Supported architectures for D

John Reimer terminal.node at gmail.com
Thu Aug 17 01:57:34 PDT 2006


On Thu, 17 Aug 2006 01:38:51 -0700, Chad J  
<gamerChad at _spamIsBad_gmail.com> wrote:

> Wim Vander Schelden wrote:
>> I have noticed strange thing just below the surface of my screen as  
>> well, they look like bubbles, and I have noticed the screens surface is  
>> very easily damaged (scratches etc) so lets just hope it doesn't break  
>> just yet. As for the responsiveness of palm os, sure, if you use it for  
>> its calendar and things like that it may be responsive, but once you  
>> use its wifi things go wrong :) I never used WM5, but WM2k3 worked  
>> nicely for me, albeit it often crashed.

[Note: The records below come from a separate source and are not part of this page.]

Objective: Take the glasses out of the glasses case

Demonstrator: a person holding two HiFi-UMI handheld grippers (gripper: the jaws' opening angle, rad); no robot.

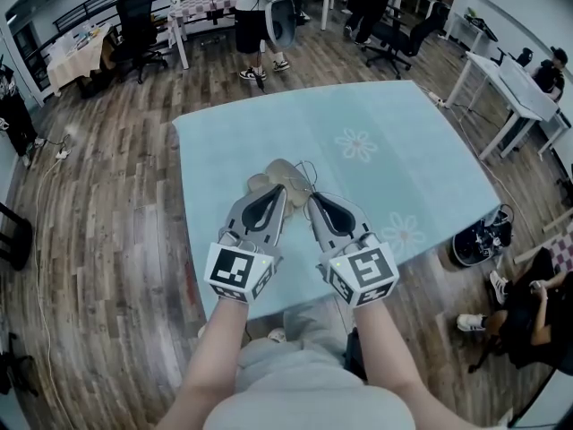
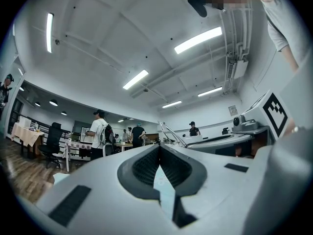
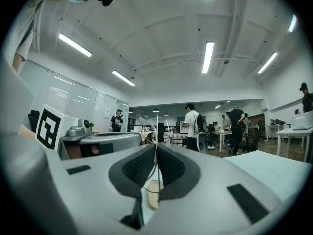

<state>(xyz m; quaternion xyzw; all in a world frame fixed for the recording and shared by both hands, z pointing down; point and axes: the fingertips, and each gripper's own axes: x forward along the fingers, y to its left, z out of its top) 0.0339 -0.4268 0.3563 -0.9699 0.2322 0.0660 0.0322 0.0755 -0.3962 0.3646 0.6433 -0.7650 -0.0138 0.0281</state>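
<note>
A beige glasses case lies on the light blue tablecloth, just beyond both grippers. Thin wire-framed glasses stick up at the case's right side. My right gripper is shut on the glasses; in the right gripper view the thin wire frame runs up between the closed pads of the right gripper, with the beige case below. My left gripper rests at the case's near edge. In the left gripper view its tips meet with nothing visible between them, and the glasses' wire rises just to the right.
The table's front edge is right under my forearms. White flower prints mark the cloth. Around the table is wooden floor, with a person standing behind, office chairs, a white desk at right and a seated person at lower right.
</note>
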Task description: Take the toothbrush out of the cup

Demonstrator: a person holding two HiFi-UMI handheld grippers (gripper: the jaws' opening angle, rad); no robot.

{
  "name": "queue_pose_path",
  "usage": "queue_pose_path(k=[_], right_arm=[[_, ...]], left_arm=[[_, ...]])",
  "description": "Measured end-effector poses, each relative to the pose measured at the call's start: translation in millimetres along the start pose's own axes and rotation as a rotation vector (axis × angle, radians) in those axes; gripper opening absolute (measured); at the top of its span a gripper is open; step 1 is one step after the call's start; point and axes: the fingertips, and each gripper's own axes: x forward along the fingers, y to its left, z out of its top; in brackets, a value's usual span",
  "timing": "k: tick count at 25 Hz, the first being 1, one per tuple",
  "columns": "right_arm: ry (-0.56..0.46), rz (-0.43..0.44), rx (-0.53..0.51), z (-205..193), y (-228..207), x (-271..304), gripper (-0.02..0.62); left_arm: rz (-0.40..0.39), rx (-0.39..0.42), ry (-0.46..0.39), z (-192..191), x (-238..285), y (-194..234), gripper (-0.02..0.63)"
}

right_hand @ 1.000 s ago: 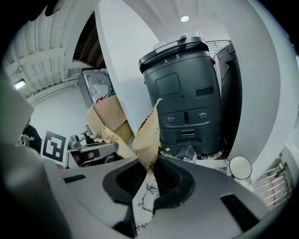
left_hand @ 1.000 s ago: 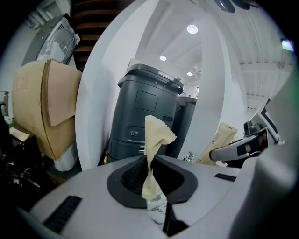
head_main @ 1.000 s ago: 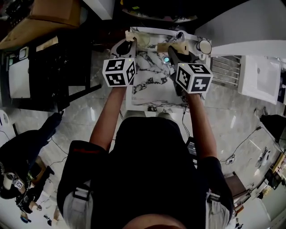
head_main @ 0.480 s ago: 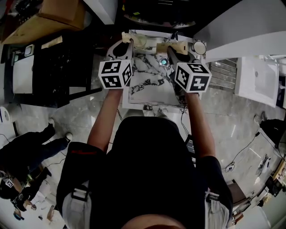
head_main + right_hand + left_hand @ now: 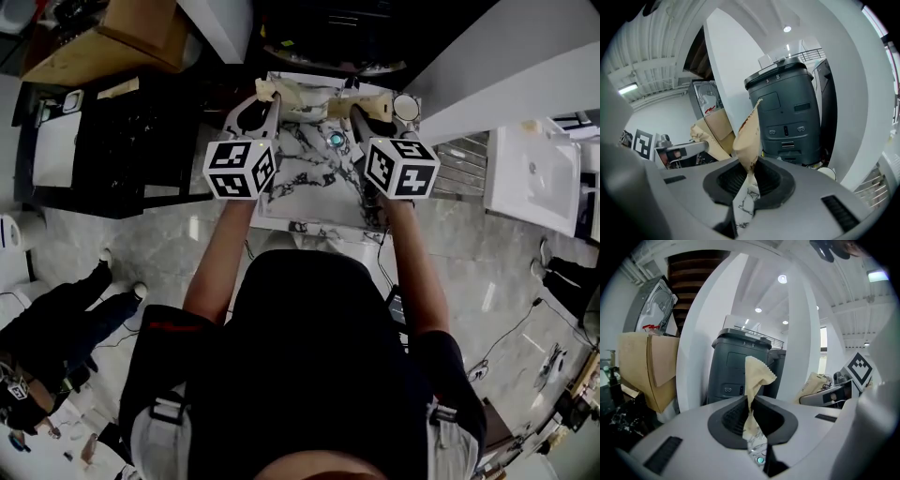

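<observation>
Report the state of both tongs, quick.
Left tongs: closed, pinching a beige zigzag-edged sheet.
Right tongs: closed, pinching a tan sheet.

- grippers: two, the left gripper (image 5: 751,414) and the right gripper (image 5: 749,174).
- marker cubes (image 5: 239,170): two, one on each gripper.
- beige sheet (image 5: 757,373): two corners in sight, one pinched between each gripper's jaws; whether it is one sheet or two cannot be told.
- marble-patterned tabletop (image 5: 309,187): one.
- small teal round thing (image 5: 336,140) on it: one.
- dark grey machine (image 5: 787,117): one.
- cardboard box (image 5: 127,37): one.
- people: two, the wearer (image 5: 309,375) and a bystander (image 5: 56,328).
</observation>
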Motion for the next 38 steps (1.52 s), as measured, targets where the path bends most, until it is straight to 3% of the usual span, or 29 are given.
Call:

A friend of mine owned a Dell  
>> x50v, and it was bulky, power hungry and the UI was dog ugly, way worse  
>> than the simple WM2k3. Why didn't they just stick their Windows XP  
>> teletubbie skin (green-blue and a wallpaper of a hill that looks like  
>> its a screenshot from teletubbieland) on it to make the torment  
>> complete?
>> That said, he API for software development is awful on a palm, its  
>> something that should have been flagged "deprecated" a few decades ago.  
>> Thank god their switching to linux :)
>>  /End of off-topic slandering of all PDA OS'es
>>  - Wim
>>
>
> So a Dell x50v with WM2k3 would be a decent choice (I'm thinking of  
> getting one)?  I want the 480x640 res, and I want to be able to run my D  
> programs on it :)
>
> Yeah the palm API... this is why I am working on a WinCE port and not a  
> Palm port, and why I'm willing to give ARM-linux a shot but I'm not  
> going to touch palm until the game I want to write is completed.  It  
> seems like a lot of extra work in Phobos making everything work with  
> palm, when they might just switch to linux soon.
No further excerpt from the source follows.